What to work on: Go through the lines below. Copy those with "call".

Dataset excerpt:
++++++++++

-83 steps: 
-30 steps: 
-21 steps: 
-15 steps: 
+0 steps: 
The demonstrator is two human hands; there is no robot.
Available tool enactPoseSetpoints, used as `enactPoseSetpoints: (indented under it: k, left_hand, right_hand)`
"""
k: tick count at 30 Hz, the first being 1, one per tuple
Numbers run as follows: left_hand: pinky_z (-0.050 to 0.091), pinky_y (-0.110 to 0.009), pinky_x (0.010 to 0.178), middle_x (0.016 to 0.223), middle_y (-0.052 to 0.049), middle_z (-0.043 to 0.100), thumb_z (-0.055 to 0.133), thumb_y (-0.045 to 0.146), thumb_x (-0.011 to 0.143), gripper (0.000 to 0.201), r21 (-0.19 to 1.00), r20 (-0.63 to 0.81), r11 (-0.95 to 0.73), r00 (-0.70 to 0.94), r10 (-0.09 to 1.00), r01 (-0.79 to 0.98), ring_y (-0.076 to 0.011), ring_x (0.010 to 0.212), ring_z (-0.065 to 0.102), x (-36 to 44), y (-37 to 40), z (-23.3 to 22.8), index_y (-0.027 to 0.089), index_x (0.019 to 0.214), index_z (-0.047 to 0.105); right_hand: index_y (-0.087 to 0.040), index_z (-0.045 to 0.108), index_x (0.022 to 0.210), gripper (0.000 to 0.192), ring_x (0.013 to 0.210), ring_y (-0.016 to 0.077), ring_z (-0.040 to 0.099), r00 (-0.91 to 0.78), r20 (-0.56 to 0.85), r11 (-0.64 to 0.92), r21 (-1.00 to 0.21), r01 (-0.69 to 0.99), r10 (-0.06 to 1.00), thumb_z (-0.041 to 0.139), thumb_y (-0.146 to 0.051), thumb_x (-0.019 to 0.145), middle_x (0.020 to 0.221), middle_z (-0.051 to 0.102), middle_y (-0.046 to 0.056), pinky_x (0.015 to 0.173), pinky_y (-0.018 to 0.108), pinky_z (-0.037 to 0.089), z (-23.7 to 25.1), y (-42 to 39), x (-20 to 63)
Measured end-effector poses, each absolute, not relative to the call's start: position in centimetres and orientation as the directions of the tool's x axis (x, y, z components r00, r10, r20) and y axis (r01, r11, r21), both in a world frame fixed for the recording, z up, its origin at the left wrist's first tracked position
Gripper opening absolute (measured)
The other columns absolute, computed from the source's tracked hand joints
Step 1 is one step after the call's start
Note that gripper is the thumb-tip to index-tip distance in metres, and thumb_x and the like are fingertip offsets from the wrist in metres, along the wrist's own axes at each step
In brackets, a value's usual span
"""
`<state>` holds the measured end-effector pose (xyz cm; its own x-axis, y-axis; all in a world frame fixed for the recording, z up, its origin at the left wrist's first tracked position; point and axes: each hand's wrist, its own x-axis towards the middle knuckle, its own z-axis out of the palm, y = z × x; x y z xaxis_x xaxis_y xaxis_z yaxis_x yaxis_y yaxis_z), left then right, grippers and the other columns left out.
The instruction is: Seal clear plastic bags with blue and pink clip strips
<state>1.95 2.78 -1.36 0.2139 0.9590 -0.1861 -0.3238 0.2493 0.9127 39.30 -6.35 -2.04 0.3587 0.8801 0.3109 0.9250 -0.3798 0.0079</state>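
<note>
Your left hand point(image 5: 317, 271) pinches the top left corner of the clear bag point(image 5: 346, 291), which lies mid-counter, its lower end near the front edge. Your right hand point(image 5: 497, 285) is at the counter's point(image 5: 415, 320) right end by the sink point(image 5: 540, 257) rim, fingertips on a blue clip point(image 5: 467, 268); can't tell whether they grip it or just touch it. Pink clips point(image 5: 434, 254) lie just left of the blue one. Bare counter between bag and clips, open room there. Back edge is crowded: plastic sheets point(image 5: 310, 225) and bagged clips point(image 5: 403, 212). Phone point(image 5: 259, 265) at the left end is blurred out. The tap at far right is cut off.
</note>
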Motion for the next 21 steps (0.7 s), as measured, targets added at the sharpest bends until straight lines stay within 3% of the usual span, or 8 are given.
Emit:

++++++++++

Response box:
Measured end-effector poses, each absolute, not relative to the call's start: position in centimetres and orientation as the directions of the tool's x axis (x, y, z components r00, r10, r20) and y axis (r01, r11, r21), both in a world frame fixed for the recording, z up, its origin at the left wrist's first tracked position
Step 1 is one step after the call's start

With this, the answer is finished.